What is being asked: Bring together copies of the lines in the data below that contain the word "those".

Supplied records:
*-*-*
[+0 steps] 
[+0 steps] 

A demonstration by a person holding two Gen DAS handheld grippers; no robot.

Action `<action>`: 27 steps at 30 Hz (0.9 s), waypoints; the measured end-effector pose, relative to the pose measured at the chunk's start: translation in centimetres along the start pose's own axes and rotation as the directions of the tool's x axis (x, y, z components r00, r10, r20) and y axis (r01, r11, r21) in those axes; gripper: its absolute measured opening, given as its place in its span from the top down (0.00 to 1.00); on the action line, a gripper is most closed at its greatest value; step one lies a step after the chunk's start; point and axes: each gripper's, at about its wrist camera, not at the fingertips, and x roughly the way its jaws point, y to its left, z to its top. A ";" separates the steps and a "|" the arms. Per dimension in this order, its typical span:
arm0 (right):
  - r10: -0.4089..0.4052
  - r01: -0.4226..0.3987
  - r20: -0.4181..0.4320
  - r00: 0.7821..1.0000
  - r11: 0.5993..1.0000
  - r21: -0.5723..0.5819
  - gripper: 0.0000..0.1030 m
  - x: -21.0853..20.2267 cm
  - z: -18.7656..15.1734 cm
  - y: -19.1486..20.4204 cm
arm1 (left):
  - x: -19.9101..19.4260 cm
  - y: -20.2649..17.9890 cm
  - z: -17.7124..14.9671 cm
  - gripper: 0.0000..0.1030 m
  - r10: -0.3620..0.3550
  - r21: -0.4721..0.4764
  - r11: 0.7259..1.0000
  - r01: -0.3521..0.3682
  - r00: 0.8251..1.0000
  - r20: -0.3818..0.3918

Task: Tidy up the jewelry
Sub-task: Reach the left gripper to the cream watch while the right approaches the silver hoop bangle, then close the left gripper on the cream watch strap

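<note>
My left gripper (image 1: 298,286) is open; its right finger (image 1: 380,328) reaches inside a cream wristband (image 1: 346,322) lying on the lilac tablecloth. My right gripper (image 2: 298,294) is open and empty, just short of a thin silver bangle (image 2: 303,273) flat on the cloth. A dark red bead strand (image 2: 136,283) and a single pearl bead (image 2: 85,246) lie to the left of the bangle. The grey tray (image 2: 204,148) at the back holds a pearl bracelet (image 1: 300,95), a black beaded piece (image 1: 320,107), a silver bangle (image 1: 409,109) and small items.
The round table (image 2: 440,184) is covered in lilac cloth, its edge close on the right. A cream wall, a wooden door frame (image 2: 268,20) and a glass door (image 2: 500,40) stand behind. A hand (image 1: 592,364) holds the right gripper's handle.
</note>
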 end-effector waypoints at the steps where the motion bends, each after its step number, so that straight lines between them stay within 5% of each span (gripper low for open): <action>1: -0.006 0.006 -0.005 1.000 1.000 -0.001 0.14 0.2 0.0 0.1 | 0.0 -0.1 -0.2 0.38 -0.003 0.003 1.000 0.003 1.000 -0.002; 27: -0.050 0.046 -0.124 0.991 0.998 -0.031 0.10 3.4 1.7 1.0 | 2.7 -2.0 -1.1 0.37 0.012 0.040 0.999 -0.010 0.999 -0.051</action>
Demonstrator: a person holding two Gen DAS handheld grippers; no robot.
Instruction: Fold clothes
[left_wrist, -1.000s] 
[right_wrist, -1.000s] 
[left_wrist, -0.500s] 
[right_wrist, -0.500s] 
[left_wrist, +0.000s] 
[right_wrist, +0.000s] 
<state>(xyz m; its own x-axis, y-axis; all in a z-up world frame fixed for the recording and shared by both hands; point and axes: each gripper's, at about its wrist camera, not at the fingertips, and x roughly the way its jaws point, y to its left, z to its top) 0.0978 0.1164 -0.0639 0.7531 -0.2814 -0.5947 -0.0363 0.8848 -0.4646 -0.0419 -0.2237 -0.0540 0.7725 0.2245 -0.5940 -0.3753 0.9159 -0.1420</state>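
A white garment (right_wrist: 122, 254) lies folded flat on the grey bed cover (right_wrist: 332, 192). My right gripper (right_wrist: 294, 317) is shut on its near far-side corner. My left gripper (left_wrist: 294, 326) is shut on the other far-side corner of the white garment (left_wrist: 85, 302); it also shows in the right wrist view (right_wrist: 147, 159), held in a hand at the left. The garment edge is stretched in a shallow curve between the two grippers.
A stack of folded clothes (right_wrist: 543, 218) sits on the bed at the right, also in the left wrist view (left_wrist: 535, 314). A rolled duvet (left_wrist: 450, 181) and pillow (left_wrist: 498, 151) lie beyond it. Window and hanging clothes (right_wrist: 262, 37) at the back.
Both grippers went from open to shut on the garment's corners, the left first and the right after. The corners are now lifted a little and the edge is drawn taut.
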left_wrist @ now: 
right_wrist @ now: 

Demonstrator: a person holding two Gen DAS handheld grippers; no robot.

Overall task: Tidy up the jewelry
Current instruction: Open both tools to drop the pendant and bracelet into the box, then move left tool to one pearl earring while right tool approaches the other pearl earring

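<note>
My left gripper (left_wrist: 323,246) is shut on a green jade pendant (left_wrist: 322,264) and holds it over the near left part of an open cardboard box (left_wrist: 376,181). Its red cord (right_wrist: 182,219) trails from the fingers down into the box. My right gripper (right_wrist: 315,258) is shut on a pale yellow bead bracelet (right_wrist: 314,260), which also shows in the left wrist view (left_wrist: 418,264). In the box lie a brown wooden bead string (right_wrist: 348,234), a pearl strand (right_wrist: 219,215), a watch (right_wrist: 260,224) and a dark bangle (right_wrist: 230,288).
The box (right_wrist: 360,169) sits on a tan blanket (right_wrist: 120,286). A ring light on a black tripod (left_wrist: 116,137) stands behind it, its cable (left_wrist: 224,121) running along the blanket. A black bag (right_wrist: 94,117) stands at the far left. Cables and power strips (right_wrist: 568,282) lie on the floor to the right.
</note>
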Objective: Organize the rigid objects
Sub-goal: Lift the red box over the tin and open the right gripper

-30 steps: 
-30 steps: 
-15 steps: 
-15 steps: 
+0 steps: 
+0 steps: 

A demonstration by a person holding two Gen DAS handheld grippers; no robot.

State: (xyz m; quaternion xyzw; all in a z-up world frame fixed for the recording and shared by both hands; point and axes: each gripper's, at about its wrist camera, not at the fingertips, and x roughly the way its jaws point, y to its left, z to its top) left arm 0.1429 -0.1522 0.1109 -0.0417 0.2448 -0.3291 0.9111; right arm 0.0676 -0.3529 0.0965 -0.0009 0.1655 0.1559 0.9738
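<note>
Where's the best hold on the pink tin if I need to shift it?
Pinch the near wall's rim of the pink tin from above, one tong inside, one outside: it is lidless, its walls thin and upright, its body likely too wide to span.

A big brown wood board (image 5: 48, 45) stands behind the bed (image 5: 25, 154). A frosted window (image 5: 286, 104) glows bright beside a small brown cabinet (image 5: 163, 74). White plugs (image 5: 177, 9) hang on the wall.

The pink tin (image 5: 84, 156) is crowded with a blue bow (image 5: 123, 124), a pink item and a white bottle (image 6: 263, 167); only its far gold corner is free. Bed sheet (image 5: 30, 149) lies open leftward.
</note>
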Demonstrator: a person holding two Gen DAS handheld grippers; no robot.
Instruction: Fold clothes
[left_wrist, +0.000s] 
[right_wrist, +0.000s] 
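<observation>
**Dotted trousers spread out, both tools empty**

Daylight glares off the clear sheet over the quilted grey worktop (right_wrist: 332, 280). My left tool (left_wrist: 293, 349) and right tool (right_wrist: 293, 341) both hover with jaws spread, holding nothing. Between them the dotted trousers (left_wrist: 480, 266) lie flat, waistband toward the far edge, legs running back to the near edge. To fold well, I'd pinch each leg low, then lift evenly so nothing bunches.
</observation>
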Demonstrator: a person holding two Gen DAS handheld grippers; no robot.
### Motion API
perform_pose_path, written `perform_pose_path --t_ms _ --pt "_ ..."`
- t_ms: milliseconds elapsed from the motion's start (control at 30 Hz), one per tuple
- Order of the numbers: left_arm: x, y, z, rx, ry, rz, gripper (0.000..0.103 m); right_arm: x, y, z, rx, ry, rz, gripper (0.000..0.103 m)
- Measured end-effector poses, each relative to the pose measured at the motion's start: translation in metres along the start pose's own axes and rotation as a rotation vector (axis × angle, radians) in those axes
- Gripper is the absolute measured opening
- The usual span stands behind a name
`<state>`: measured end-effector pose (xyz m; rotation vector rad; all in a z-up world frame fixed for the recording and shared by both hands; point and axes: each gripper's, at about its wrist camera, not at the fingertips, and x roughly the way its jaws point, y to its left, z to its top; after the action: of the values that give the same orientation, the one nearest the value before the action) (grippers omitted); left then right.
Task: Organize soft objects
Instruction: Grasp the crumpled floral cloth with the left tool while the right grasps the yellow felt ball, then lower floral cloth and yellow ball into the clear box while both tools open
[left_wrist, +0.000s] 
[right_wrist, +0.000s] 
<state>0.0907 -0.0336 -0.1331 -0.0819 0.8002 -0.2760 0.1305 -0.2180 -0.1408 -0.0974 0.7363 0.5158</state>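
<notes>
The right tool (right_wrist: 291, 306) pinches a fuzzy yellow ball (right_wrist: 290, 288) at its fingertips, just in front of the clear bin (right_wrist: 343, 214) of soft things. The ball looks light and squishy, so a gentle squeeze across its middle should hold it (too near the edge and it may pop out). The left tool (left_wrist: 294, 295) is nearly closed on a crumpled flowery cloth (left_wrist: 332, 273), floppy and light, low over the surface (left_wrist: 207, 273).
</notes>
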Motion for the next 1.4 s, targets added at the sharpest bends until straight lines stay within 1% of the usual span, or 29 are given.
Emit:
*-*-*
Solution for this exercise:
Action `<action>`: 27 steps at 30 Hz (0.9 s), waypoints; the measured end-effector pose, relative to the pose measured at the chunk's start: translation in centimetres along the start pose's own axes and rotation as the directions of the tool's x axis (x, y, z components r00, r10, r20) and y axis (r01, r11, r21) in those axes; gripper: its absolute measured opening, given as its place in its span from the top down (0.00 to 1.00); on the action line, a gripper is most closed at its greatest value; step one lies a step after the chunk's start; point and axes: each gripper's, at about its wrist camera, not at the fingertips, and x roughly the way its jaws point, y to its left, z to its top. A ";" separates the steps and a "|" the arms. Per dimension in this order, its typical span:
- Measured end-effector poses, each relative to the pose measured at the motion's start: translation in metres along the start pose's own axes and rotation as a rotation vector (axis × angle, radians) in those axes

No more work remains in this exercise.